While I admire much of Teilhard de Chardin’s thinking, and as you might recognize part of the ground of mine and many contemporary theologians’ and ministers’ thinking, we need also to be aware of its limitations. He was gripped by an optimism that science coupled with spirituality would lead us to salvation. He saw no need to put ethical boundaries around technological progress. Science was a good in itself. Nowadays we generally have a more measured view of science seeing it as a human endeavour, and like any human endeavour corruptible. He also saw the processes of evolution as making humanity better and better, physically, spiritually, and morally, constantly moving towards a point of perfection, the future giving purpose to the present. Not many today would share that view.

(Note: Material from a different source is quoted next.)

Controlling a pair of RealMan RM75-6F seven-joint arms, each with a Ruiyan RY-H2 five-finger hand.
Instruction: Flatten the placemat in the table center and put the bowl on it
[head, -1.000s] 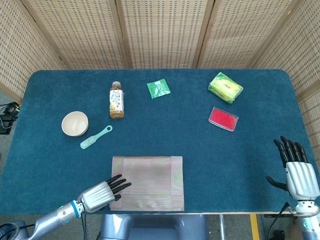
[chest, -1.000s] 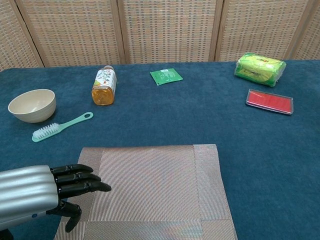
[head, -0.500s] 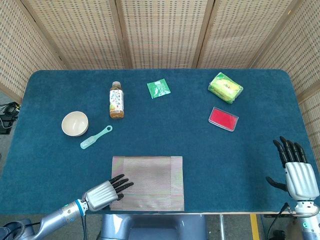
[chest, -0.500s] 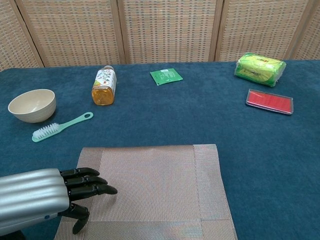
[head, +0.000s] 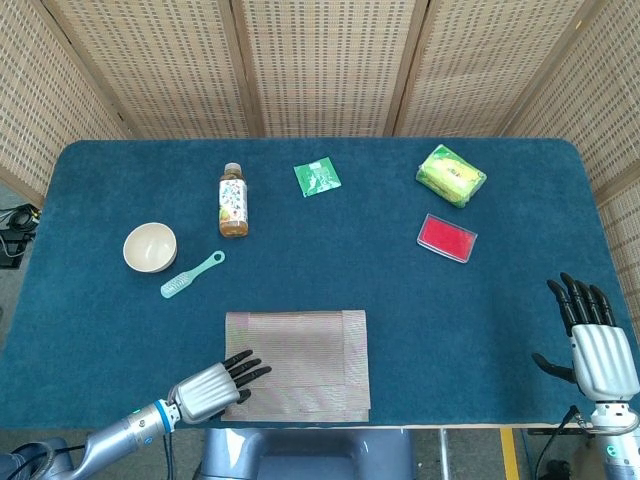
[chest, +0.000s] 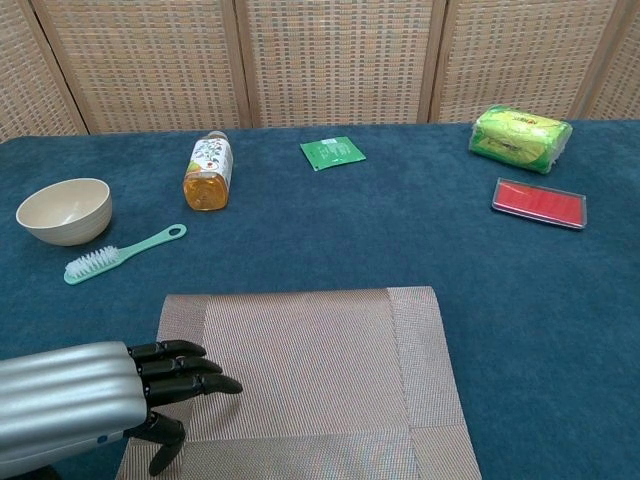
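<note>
Blue-covered worktop (head: 330, 260) spread wide, with room left in the middle for the job. Placemat (head: 298, 363) lying flat at the near edge, close to the robot rather than dead centre, so likely in need of sliding inward as well as smoothing; woven face up, with folded borders showing along the sides and near edge. Left hand (head: 215, 384) low over the mat's near left corner, fingers (chest: 185, 368) straight and slightly apart, holding nothing, laid out as if to press or stroke the weave flat; contact with the mat not certain from either view. Right hand (head: 596, 348) parked upright at the worktop's near right corner, fingers spread, empty, well clear of everything and probably waiting its turn. Bowl (head: 150, 247) standing upright to the far left, well apart from the mat, not yet moved. Green brush (head: 190, 274) just beside the bowl; bottle (head: 232, 201) lying on its side further back. Green snack pack (head: 450, 174), red case (head: 447, 238) and small green sachet (head: 317, 177) set toward the back, out of the way.
</note>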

With his adoration of science, as the early eco-theologian Thomas Berry points out, Chardin, whilst he saw all matter as sacred, also believed in a hierarchy of humankind over every other kind. The earth was to be subservient to the human ends, and thus subservience was the sole way the earth could find its true meaning. Sounds like a license to exploit and pollute?
And Chardin’s belief in hierarchy did not end there. In the latter part of his life, and even after the horrors of the holocaust were revealed, Teilhard believed in a hierarchy of races, social Darwinism, and eugenics. So-called ‘superior’ races and people were to be privileged, and the so-called weak and poorest disregarded.
Again we are reminded of the fallacy of building a conception of the divine (the cosmic Christ) that loses reference and does not correspond to the teachings, ministry and mission of the historical Jesus. The Christic fire of love energy that can build connection between all things, and maybe is in all things, must be rooted in the compassion, justice, and breadth of the Jesus vision. Love is too vague a word, too easily to be manipulated for the ends of the powerful, to not have a reference point.